One person it would bother is my aforementioned neighbor’s husband, Lance Burke, who moved into their home two decades ago. About once a month, he finds himself startled awake, as if somebody’s in the house, he says. He also claims to have seen shadowy figures out of the corner of his eye standing in the hallway and toward the back of the house.
“The first house he hit was the one behind us,” Burke says. “Maybe he came to this house first and nobody was home, so he went to the second house. It’s definitely freaky. I’m intuitive that way. Weird paranormal stuff happens to me.”
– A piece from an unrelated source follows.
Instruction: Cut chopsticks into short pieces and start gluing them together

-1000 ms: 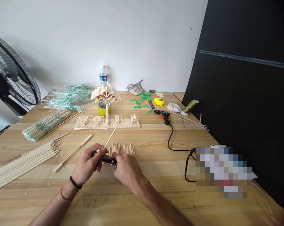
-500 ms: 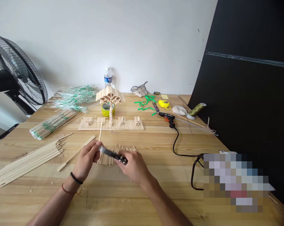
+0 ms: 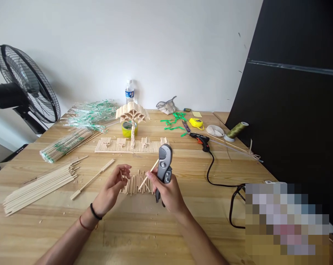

I’ve long believed events can leave a residue in a home. But I also think an energetic imprint can fade with time. Would I have bought my house 17 years ago if I had known about the murders? Yes. Would I have bought one of the crime-scene houses? It depends. If the murders had happened only 10 or 20 years ago, you couldn’t pay me to live in one. But if the murders had happened more than a century ago, perhaps I would — but only after a deep cleansing with a bale of sage and a blessing by energy healers.
Let the record show I’ve never experienced anything even faintly paranormal in my sweet, innocent casa. Hopefully its former inhabitants are resting in peace, and not bits and pieces.
But I can’t help but wonder if any malignant energy from the vicious crimes still lingers in the air.
Keith Winter, an energy healer with Christa Resources, has some thoughts. He’s one to call when utensils start floating off the counter or you hear garbled whispers echo through your bedroom in the dead of night. One of his first questions is if there’s been violence in the house.
“If somebody was killed in a house on your street and the house is gone, that presence can still be there,” Winter says.
“Not everybody crosses over and goes to God. Sometimes they get caught in the astral plains and are confused. Sometimes when they’re killed violently and abruptly, they don’t know they’re dead.”
Chances are good we’ll never know who killed those six people more than a century ago, but if their spirits are still hanging around, may they find some peace knowing their story has been told once again.